++++ GIVEN RECORDS ++++

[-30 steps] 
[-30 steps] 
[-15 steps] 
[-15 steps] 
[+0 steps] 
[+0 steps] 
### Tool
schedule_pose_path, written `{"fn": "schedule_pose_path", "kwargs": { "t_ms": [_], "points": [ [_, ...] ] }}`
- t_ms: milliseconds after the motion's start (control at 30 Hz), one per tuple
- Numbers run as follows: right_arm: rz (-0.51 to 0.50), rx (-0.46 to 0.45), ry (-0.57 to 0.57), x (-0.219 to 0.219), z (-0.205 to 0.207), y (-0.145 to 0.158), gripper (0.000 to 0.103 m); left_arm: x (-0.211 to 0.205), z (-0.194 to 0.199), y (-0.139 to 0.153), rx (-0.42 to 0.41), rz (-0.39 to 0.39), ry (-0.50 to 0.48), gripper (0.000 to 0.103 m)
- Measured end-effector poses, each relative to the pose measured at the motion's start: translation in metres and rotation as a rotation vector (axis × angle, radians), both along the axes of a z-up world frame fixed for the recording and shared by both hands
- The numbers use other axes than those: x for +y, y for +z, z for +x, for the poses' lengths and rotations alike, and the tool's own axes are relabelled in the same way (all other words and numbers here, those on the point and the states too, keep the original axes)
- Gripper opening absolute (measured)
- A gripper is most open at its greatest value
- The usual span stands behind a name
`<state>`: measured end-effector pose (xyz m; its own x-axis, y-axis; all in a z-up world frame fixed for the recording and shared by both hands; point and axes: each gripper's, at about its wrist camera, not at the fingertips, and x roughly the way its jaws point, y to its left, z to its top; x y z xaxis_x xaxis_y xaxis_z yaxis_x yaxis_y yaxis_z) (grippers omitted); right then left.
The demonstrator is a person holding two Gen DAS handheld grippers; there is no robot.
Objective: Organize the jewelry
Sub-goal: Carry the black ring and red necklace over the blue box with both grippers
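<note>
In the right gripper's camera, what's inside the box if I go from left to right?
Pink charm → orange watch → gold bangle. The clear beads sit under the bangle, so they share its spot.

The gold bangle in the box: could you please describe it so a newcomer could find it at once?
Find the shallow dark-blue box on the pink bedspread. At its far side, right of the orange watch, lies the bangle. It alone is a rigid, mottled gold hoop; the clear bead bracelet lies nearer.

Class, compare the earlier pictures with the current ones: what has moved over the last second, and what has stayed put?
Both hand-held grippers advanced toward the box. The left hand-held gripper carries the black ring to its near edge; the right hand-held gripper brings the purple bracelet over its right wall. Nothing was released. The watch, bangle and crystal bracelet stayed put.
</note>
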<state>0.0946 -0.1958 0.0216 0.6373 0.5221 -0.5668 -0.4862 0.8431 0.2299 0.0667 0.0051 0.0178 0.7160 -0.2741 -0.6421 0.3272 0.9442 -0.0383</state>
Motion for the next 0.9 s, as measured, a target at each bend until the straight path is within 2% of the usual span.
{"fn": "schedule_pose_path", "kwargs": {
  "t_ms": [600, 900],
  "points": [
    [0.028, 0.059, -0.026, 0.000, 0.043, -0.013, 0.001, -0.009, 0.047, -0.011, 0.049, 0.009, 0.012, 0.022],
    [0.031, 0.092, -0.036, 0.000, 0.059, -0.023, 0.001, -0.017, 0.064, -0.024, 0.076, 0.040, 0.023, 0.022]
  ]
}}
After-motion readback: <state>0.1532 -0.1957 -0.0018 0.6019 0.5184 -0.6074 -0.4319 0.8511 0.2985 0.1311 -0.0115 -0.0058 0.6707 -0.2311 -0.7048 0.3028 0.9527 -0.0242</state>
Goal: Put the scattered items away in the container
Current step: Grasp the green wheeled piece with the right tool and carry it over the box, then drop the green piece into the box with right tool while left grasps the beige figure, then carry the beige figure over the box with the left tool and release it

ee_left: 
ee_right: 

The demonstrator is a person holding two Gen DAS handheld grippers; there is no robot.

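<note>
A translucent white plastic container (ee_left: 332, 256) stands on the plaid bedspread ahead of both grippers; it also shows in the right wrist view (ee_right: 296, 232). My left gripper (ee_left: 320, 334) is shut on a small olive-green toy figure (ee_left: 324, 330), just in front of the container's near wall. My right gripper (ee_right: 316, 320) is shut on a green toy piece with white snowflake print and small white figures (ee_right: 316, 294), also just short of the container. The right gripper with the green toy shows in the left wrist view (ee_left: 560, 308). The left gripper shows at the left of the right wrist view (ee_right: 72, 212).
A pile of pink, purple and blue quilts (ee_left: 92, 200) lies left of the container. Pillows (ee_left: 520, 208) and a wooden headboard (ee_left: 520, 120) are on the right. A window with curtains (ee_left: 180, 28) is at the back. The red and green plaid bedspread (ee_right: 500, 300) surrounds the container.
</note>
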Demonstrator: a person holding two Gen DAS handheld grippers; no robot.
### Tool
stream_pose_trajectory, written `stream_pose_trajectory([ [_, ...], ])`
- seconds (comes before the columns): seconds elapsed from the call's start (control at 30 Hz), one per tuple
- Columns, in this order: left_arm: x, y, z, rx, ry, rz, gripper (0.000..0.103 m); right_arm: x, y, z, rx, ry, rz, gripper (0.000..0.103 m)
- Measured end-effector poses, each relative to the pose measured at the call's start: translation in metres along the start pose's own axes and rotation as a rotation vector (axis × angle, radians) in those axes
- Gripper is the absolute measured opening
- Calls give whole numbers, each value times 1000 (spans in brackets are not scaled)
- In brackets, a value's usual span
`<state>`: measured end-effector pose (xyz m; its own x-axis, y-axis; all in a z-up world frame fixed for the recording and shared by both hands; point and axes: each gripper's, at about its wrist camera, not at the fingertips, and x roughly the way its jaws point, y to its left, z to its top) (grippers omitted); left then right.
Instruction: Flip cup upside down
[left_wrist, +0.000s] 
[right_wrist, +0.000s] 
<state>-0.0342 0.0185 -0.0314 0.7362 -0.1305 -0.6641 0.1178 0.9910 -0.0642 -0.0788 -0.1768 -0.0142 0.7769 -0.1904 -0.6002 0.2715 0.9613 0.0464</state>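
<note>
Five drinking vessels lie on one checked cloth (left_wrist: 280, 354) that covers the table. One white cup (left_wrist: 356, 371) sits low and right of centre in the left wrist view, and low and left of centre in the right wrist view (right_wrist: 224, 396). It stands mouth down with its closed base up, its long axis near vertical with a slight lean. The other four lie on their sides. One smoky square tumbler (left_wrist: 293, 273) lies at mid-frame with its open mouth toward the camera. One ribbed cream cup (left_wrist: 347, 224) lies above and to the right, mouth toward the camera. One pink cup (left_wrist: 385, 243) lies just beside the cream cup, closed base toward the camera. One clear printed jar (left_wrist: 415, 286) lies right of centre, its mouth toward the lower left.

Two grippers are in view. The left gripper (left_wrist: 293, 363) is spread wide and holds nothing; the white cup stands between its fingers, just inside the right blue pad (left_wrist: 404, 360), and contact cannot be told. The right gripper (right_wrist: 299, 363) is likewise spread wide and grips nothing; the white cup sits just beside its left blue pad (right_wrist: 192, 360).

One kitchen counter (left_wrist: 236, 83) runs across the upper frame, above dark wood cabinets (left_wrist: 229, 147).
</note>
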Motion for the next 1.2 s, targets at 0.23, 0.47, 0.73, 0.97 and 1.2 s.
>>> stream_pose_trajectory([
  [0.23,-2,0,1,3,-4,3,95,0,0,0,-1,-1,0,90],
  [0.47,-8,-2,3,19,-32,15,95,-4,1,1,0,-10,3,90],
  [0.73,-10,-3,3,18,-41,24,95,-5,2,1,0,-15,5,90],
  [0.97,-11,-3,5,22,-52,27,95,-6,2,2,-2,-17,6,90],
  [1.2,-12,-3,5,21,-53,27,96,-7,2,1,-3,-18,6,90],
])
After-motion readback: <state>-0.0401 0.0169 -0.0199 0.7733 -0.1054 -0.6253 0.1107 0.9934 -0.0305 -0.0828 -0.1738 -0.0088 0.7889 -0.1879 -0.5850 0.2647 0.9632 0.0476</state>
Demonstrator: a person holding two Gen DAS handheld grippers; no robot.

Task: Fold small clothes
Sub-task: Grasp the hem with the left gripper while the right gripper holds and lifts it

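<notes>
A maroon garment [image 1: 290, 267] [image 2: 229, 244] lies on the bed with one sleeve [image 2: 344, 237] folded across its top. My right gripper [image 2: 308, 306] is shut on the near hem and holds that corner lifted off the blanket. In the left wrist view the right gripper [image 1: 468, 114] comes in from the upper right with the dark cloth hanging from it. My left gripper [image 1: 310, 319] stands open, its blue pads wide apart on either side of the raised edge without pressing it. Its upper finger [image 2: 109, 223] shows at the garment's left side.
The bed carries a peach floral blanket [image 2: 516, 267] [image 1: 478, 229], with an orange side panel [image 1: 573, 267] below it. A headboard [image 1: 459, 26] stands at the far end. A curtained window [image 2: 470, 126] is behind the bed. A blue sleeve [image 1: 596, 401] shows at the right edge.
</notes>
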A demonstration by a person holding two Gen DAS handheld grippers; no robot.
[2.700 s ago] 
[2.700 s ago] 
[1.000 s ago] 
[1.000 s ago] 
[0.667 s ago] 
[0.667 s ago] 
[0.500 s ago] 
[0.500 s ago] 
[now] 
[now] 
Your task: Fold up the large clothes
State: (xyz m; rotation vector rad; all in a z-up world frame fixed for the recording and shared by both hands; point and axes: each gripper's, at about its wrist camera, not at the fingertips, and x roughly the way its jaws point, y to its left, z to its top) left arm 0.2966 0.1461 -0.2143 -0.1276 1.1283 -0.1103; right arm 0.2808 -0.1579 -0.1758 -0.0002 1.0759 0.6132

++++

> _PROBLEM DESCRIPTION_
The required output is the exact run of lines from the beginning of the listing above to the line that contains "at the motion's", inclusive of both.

> _EXERCISE RESULT_
[-30 steps] 
[-30 steps] 
[-15 steps] 
[-15 steps] 
[+0 steps] 
[+0 steps] 
### Tool
schedule_pose_path, written `{"fn": "schedule_pose_path", "kwargs": { "t_ms": [_], "points": [ [_, ...] ] }}`
- t_ms: milliseconds after the motion's start (control at 30 Hz), one per tuple
- Numbers run as follows: right_arm: rz (-0.51 to 0.50), rx (-0.46 to 0.45), ry (-0.57 to 0.57), x (-0.219 to 0.219), z (-0.205 to 0.207), y (-0.145 to 0.158), gripper (0.000 to 0.103 m); left_arm: x (-0.211 to 0.205), z (-0.194 to 0.199), y (-0.139 to 0.153), rx (-0.42 to 0.41), rz (-0.39 to 0.39), ry (-0.50 to 0.48), gripper (0.000 to 0.103 m)
- Measured end-effector poses, each relative to the pose measured at the motion's start: translation in metres and rotation as a rotation vector (axis × angle, radians), both along the axes of a z-up world frame fixed for the recording and shared by both hands

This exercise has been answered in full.